In all probability, at least one of your parents offered this idiom during your formative years. What's most interesting about the metaphor is that most of us still don't always listen. When you think about it, the reason most of us buy many of the products we do (including stocks) is based upon their exterior. More accurately, we may get past the cover but seldom read the whole book.
Rarely do we truly dig deep beneath the surface more than a page or two. With products, we may read some reviews online, ask a friend and maybe examine the product for true quality before purchasing. With investments, we usually check a couple of key fundamental metrics and maybe look at a chart to identify trends, support, resistance, etc. and then click the "buy" button. If you follow us here at Zacks, you may buy a stock solely on its Zacks Rank.
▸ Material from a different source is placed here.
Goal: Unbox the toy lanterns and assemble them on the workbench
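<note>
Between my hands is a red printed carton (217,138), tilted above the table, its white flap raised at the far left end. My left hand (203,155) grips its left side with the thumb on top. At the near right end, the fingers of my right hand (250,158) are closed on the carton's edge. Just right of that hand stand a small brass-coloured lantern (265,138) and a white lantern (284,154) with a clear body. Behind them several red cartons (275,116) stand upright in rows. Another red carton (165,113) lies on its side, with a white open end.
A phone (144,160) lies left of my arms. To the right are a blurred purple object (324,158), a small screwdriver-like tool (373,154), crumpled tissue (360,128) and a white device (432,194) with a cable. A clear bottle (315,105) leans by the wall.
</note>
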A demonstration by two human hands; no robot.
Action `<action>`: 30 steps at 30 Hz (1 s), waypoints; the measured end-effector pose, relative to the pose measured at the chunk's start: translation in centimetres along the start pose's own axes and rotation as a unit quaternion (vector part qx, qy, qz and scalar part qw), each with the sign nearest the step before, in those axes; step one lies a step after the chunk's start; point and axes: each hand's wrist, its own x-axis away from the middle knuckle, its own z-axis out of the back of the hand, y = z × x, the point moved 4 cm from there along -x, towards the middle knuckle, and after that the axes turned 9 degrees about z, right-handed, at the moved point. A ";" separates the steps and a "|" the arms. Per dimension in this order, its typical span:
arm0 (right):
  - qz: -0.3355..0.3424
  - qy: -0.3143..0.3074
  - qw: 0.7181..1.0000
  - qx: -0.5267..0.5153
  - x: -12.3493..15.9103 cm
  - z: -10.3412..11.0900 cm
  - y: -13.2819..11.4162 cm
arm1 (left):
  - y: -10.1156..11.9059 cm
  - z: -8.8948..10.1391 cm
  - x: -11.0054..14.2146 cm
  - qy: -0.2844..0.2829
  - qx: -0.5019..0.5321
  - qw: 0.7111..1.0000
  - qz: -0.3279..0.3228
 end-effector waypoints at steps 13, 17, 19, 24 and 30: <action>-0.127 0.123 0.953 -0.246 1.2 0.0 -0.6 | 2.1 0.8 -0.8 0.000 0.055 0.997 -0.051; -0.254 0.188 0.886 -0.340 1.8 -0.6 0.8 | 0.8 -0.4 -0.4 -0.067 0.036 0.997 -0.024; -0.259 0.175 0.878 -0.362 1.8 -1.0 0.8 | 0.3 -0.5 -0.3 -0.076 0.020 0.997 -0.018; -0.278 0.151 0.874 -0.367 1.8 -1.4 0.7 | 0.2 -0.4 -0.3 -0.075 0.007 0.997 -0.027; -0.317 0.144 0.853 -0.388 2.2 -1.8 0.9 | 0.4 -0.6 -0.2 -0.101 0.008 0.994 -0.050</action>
There is nothing wrong with this investing approach if you are finding success; but can more value be unlocked if we look deeper?
The Derivative Trades
Derivative trades are investments that lie beneath the surface. They are opportunities that derive value from the success of a product and might just give you more returns than the original stock itself. The analogy would be if you found that accountants who went to Harvard were getting the best and quickest refunds for their clients at tax time. Sure you could hire one of those Harvard accounts to do your taxes; but what if you looked deeper and found they all were using a particular type of software? Maybe the better investment would be the software itself.
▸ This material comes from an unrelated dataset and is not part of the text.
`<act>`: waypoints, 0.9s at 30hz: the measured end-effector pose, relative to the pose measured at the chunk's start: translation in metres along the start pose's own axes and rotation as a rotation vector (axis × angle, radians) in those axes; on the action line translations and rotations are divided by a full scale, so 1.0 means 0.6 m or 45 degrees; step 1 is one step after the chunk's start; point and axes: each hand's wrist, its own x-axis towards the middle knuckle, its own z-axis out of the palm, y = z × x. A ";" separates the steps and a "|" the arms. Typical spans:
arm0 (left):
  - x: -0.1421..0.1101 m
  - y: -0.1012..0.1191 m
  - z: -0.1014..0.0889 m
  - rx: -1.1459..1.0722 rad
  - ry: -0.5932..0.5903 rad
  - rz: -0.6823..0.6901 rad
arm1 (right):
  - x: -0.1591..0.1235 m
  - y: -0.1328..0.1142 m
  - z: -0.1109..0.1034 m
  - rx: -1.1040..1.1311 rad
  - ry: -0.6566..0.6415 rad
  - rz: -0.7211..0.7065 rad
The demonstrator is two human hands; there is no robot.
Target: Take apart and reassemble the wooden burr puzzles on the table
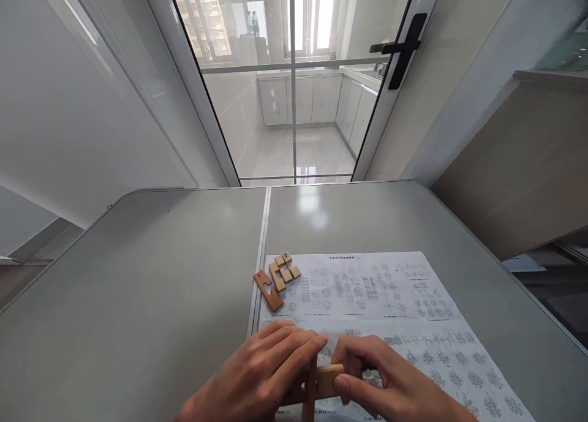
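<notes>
My left hand is closed around a narrow wooden puzzle piece that stands on end, its fingertips at the piece's top. My thumb there is hidden. My right hand pinches the right end of a lighter, flat wooden puzzle piece between thumb and curled fingers. The two pieces cross; how they join is hidden behind my left hand. Further off lie a brown notched wooden piece and several pale blocky wooden pieces, one marked with a dark figure.
A creased paper sheet printed with small diagrams lies under my hands and the loose pieces. The grey table has a pale seam across it. Beyond its far edge stands a glass door with a black handle.
</notes>
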 end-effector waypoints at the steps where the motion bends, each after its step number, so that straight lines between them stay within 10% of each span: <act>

Because of its immense popularity, I'll use Apple as an example. The iPhone as a product is sleek, well constructed and functions as it's supposed to (I just bought the 4S). The millions that have been sold are a testament to its exterior quality and the genius of its manufacturer.
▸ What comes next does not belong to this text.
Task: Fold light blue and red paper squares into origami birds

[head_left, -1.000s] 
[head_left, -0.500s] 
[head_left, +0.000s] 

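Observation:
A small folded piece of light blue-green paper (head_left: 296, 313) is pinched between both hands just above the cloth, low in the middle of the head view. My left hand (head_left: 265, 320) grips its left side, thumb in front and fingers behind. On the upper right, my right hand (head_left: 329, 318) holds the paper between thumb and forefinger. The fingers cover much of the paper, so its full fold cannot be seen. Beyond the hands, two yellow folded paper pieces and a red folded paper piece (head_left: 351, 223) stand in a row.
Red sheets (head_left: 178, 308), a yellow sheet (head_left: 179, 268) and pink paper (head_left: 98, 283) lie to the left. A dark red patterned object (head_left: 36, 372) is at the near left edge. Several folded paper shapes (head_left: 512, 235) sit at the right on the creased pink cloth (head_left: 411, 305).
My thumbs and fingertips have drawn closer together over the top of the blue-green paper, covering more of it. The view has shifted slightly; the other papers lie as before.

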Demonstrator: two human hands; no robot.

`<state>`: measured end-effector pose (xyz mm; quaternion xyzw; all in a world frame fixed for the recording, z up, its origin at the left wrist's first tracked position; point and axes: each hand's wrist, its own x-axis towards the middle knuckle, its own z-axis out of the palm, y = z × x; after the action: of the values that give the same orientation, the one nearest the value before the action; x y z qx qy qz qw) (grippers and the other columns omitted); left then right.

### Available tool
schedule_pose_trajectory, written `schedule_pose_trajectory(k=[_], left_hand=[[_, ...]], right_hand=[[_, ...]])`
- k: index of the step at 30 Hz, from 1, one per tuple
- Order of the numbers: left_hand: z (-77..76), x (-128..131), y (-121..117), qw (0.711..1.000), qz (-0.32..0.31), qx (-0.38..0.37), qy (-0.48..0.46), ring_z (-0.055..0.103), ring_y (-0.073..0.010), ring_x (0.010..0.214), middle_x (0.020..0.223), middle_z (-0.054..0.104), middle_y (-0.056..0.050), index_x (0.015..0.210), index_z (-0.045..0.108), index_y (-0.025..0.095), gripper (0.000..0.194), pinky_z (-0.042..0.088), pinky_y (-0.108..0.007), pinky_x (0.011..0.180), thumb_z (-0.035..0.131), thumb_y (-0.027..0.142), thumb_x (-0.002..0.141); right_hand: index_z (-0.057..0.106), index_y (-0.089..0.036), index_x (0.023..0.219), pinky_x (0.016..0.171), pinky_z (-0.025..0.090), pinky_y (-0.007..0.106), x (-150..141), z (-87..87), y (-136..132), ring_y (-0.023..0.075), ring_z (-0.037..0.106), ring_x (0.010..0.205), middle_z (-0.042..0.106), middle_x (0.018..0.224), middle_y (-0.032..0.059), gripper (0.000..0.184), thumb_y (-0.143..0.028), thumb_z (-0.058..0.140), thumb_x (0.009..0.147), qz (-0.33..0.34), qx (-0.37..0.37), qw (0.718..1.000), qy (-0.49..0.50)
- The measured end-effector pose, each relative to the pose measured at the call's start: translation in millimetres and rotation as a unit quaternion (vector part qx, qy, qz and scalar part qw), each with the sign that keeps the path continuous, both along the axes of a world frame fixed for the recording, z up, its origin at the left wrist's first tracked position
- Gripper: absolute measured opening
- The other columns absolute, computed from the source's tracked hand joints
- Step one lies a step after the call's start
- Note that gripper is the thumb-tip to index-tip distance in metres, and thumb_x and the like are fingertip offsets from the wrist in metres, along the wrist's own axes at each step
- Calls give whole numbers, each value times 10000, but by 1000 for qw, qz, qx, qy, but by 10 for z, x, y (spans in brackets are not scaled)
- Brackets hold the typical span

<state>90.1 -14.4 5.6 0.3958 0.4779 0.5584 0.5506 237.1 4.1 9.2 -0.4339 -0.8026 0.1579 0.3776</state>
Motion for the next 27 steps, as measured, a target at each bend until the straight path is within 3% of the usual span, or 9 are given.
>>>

But what about its construction? What of the chips, radios and even metals used to construct those components and even the carriers that allow it to function?
I can't tell you that I am the first to talk about derivative trades; but hopefully I can offer some unique insight and maybe help your thought process when it comes to derivative trades.
Deconstructing the Smartphone
Finding the most effective derivative trades shouldn't be limited to one product. Find a common thread woven through multiple products in a sector; that way you can build a stronger thesis for your trade.
For the smartphone it's not just about Apple, Google's Android (Motorola), HTC, Microsoft, Nokia, Samsung, Blackberry, LG, Kyocera and more are all producing phones to gain customer popularity. If we were to disassemble all the phones, what would we find that could be potential investments?
More to the Touch Screen
Gorilla Glass, which is produced and sold by Corning (NYSE: GLW), is the popular choice for touch screen mobile devices of all sizes and shapes.
Beneath the protective gorilla glass (which is coated in a conductive material so you can interact with it) is a touch screen controller that senses where your fingers are swiping, it might be made by Atmel (Nasdaq: ATML) or Texas Instruments (Nasdaq: TXN).
One layer down is the display itself, which is the heart and soul of the phone. Displays are manufactured by LG, Samsung, Densitron (which trades in London) among many others. If your phone uses OLED technology, Universal Display Co. (Nasdaq: PANL) may be getting a royalty. Universal Display Corp. is the brains (and holds many patents) behind a good part of OLED technology. I was the first to talk about PANL on CNBC back in 2009.